- Task to complete -
Look for "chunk" in each line of the entries, and return the matching lines.

- Input records -

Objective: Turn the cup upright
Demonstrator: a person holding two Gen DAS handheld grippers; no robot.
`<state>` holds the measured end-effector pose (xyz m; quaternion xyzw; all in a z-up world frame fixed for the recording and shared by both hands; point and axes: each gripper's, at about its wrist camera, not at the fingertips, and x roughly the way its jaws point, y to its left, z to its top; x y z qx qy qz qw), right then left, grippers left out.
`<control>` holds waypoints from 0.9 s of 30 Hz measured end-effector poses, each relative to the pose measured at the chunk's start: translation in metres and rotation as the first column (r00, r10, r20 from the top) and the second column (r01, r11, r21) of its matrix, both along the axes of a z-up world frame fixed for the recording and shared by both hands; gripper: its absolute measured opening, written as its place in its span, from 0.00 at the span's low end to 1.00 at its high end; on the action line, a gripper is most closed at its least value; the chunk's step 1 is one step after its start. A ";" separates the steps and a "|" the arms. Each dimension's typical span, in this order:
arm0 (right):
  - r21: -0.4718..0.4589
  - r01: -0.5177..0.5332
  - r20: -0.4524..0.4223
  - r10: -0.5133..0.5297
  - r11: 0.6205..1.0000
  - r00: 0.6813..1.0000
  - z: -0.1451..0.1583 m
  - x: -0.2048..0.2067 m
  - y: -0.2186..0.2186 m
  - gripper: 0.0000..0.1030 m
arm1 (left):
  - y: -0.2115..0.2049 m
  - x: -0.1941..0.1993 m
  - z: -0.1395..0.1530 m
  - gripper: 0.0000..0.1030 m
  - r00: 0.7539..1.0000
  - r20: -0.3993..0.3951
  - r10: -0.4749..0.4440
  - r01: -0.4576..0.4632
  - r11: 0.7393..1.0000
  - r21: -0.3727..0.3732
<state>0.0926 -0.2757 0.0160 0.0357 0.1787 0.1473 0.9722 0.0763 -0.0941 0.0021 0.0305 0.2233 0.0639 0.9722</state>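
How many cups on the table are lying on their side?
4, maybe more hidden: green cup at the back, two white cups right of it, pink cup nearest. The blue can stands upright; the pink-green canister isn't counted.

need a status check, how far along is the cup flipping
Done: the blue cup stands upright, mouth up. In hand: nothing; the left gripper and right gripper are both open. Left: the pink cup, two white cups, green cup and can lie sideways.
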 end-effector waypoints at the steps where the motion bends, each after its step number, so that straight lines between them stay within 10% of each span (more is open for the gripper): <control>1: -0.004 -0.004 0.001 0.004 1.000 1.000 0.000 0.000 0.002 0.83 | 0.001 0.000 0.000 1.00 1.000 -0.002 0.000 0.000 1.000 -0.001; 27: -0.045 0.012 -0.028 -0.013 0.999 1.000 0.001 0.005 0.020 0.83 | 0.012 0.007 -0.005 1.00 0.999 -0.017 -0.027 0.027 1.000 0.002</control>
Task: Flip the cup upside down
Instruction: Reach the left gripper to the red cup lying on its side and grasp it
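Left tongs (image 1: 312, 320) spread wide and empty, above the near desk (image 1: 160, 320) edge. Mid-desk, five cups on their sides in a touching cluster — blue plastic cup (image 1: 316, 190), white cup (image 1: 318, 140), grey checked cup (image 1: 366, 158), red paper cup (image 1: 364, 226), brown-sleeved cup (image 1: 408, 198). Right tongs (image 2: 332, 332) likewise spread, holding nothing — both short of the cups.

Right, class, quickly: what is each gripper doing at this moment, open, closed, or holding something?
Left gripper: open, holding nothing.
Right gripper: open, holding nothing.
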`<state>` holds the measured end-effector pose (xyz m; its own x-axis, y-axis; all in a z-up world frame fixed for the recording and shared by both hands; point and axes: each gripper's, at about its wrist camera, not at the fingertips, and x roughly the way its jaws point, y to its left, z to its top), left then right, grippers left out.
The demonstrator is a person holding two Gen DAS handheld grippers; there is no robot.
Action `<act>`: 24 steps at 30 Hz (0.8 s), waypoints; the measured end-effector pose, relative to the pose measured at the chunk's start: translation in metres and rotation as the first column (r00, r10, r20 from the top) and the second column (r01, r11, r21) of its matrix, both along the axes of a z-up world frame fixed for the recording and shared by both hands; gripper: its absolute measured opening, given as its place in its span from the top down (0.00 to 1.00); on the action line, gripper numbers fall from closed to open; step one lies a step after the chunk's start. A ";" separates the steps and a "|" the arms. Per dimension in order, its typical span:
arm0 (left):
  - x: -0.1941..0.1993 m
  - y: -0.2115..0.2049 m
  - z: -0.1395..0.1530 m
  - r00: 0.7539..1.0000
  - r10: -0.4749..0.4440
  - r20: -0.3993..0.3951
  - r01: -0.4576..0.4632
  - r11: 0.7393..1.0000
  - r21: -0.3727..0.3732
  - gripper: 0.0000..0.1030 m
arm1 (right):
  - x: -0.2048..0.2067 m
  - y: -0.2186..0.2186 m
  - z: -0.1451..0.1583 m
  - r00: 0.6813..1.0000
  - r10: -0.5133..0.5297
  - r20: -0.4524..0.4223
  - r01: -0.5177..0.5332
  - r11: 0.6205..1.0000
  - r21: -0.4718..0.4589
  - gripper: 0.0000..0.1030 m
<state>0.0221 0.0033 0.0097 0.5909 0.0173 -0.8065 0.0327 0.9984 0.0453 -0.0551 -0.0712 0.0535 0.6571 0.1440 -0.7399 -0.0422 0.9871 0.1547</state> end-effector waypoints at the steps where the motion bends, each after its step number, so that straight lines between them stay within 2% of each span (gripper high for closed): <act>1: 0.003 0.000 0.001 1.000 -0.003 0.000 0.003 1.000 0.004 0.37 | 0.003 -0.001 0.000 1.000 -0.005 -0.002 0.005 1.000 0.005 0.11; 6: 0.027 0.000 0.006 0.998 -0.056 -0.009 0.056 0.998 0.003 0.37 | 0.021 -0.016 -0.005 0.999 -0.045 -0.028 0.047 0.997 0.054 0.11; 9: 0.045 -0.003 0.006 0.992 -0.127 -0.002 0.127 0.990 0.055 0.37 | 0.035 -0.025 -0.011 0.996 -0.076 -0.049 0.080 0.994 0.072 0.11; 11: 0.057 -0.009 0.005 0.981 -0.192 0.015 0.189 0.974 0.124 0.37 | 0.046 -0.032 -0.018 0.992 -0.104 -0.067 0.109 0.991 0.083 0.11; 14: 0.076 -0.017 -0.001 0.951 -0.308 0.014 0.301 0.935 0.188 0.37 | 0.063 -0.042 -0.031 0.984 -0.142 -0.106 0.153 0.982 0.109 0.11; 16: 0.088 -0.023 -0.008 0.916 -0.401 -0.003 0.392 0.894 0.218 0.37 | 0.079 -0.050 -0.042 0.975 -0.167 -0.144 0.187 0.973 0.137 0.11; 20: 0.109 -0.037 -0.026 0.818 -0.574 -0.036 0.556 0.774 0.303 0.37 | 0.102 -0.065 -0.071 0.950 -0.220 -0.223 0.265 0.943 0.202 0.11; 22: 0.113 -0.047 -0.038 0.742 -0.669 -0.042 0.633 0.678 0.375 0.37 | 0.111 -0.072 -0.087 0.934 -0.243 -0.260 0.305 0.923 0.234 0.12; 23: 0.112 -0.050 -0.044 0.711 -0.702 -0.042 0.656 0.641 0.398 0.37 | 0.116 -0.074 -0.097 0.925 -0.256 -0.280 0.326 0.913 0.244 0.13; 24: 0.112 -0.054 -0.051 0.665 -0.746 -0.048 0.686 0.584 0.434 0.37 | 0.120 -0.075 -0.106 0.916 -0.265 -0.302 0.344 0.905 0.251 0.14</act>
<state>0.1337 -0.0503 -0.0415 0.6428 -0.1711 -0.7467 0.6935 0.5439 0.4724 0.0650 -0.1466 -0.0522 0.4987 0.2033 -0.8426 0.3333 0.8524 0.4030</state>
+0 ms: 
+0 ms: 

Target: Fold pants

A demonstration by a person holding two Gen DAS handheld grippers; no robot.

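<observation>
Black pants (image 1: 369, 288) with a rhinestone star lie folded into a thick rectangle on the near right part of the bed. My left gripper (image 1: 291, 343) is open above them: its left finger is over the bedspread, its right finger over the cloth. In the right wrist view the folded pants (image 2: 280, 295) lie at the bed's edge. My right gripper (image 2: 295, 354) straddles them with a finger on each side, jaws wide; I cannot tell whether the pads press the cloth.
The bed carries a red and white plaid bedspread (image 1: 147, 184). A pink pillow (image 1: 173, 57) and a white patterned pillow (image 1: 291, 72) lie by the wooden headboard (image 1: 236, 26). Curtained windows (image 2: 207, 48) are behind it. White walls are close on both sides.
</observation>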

- Response -
`<control>` holds waypoints from 0.9 s of 30 Hz measured end-effector poses, each relative to the pose measured at the chunk's start: translation in metres and rotation as the first column (r00, r10, r20 from the top) and the second column (r01, r11, r21) of its matrix, both along the axes of a z-up world frame fixed for the recording and shared by both hands; gripper: its absolute measured opening, written as its place in its span, from 0.00 at the span's low end to 1.00 at its high end; on the action line, a gripper is most closed at its least value; the chunk's step 1 is one step after its start. A ";" separates the steps and a "|" the arms. Each dimension's typical span, in this order:
Action `<act>`: 24 steps at 30 Hz (0.8 s), waypoints; the measured end-effector pose, relative to the pose measured at the chunk's start: translation in metres and rotation as the first column (r00, r10, r20 from the top) and the second column (r01, r11, r21) of its matrix, both along the axes of a z-up world frame fixed for the recording and shared by both hands; gripper: its absolute measured opening, given as its place in its span from the top down (0.00 to 1.00); on the action line, gripper numbers fall from closed to open; step one lies a step after the chunk's start. A ";" separates the steps and a "|" the arms. Per dimension in order, its typical span:

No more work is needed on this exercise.